**WORK ORDER:**
Each line of the material must be returned exactly.

==================================================

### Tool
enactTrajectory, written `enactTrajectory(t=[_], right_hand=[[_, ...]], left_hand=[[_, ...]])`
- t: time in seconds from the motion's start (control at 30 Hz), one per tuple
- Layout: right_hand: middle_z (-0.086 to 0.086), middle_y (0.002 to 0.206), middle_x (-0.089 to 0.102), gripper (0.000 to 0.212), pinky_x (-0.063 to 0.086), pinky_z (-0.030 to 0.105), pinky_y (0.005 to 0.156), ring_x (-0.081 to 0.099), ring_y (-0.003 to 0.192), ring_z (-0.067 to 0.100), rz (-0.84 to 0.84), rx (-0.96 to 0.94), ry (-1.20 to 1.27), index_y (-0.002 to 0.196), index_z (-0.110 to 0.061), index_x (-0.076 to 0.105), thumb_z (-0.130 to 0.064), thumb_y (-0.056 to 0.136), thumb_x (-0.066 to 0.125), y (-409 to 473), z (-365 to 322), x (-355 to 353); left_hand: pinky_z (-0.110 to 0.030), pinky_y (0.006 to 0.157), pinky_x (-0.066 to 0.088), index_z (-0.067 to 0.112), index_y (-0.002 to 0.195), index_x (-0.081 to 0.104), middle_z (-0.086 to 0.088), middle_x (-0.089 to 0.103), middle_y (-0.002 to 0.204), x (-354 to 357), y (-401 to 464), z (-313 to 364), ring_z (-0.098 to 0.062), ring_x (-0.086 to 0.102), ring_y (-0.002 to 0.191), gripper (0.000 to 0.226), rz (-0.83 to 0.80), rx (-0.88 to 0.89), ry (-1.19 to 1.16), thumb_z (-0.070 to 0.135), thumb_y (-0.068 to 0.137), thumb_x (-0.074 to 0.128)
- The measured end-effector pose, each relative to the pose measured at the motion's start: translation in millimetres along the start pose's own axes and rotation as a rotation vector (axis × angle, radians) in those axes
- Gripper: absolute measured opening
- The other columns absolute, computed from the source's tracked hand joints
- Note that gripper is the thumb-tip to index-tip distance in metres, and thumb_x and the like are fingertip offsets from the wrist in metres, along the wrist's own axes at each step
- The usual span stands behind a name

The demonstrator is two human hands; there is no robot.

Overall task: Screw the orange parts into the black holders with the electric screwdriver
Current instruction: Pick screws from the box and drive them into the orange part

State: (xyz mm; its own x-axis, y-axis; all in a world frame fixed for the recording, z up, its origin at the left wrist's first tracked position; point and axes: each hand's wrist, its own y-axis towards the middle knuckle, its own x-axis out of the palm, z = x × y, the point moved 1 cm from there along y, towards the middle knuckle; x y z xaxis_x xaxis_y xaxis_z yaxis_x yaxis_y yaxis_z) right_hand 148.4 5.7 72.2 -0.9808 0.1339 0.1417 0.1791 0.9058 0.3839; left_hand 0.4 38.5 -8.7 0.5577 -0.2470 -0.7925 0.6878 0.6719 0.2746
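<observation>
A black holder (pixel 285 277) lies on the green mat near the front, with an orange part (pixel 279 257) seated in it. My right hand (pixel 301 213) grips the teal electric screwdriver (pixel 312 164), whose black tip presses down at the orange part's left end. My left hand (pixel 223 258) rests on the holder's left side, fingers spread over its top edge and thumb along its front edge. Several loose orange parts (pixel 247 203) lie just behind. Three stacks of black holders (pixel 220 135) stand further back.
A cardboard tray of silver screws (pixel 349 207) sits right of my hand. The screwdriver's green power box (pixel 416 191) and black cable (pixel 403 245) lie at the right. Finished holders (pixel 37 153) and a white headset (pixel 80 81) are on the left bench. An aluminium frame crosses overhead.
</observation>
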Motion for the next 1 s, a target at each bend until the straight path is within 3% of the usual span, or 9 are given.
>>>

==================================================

**EXERCISE RESPONSE:**
### Tool
enactTrajectory, written `enactTrajectory(t=[_], right_hand=[[_, ...]], left_hand=[[_, ...]])`
- t: time in seconds from the motion's start (control at 30 Hz), one per tuple
- Layout: right_hand: middle_z (-0.086 to 0.086), middle_y (0.002 to 0.206), middle_x (-0.089 to 0.102), gripper (0.000 to 0.212), pinky_x (-0.063 to 0.086), pinky_z (-0.030 to 0.105), pinky_y (0.005 to 0.156), ring_x (-0.081 to 0.099), ring_y (-0.003 to 0.192), ring_z (-0.067 to 0.100), rz (-0.84 to 0.84), rx (-0.96 to 0.94), ry (-1.20 to 1.27), index_y (-0.002 to 0.196), index_z (-0.110 to 0.061), index_x (-0.076 to 0.105), thumb_z (-0.130 to 0.064), thumb_y (-0.056 to 0.136), thumb_x (-0.066 to 0.125), y (-409 to 473), z (-365 to 322), x (-355 to 353); left_hand: pinky_z (-0.110 to 0.030), pinky_y (0.006 to 0.157), pinky_x (-0.066 to 0.088), index_z (-0.067 to 0.112), index_y (-0.002 to 0.195), index_x (-0.081 to 0.104), middle_z (-0.086 to 0.088), middle_x (-0.089 to 0.103), middle_y (-0.002 to 0.204), x (-354 to 357), y (-401 to 464), z (-313 to 364), ring_z (-0.098 to 0.062), ring_x (-0.086 to 0.102), ring_y (-0.002 to 0.191), gripper (0.000 to 0.226), rz (-0.83 to 0.80), rx (-0.88 to 0.89), ry (-1.19 to 1.16), thumb_z (-0.070 to 0.135), thumb_y (-0.068 to 0.137), thumb_x (-0.074 to 0.128)
- The measured end-effector pose, each relative to the pose measured at the motion's start: translation in millimetres along the start pose's own axes and rotation as a rotation vector (axis × angle, radians) in those axes
- Gripper: absolute measured opening
- The other columns absolute, computed from the source's tracked hand joints
- Note that gripper is the thumb-tip to index-tip distance in metres, and thumb_x and the like are fingertip offsets from the wrist in metres, along the wrist's own axes at each step
- The usual span stands behind a name

The demonstrator is two human hands; there is no robot.

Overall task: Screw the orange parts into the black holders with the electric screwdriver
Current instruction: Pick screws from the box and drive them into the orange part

State: (xyz mm; its own x-axis, y-axis; all in a world frame fixed for the recording, z up, its origin at the left wrist's first tracked position; point and axes: each hand's wrist, its own y-axis towards the middle knuckle, its own x-axis out of the palm, z = x × y, the point moved 1 cm from there along y, towards the middle knuckle; x y z xaxis_x xaxis_y xaxis_z yaxis_x yaxis_y yaxis_z) right_hand 148.4 5.7 72.2 -0.9808 0.1339 0.1417 0.1791 0.9058 0.3839; left_hand 0.4 38.5 -8.7 0.5577 -0.2470 -0.7925 0.6878 0.6719 0.2746
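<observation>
A black holder (pixel 285 277) lies on the green mat near the front, with an orange part (pixel 279 257) seated in it. My right hand (pixel 301 213) grips the teal electric screwdriver (pixel 312 164), whose black tip presses down at the orange part's left end. My left hand (pixel 223 258) rests on the holder's left side, fingers spread over its top edge and thumb along its front edge. Several loose orange parts (pixel 247 203) lie just behind. Three stacks of black holders (pixel 220 135) stand further back.
A cardboard tray of silver screws (pixel 349 207) sits right of my hand. The screwdriver's green power box (pixel 416 191) and black cable (pixel 403 245) lie at the right. Finished holders (pixel 37 153) and a white headset (pixel 80 81) are on the left bench. An aluminium frame crosses overhead.
</observation>
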Motion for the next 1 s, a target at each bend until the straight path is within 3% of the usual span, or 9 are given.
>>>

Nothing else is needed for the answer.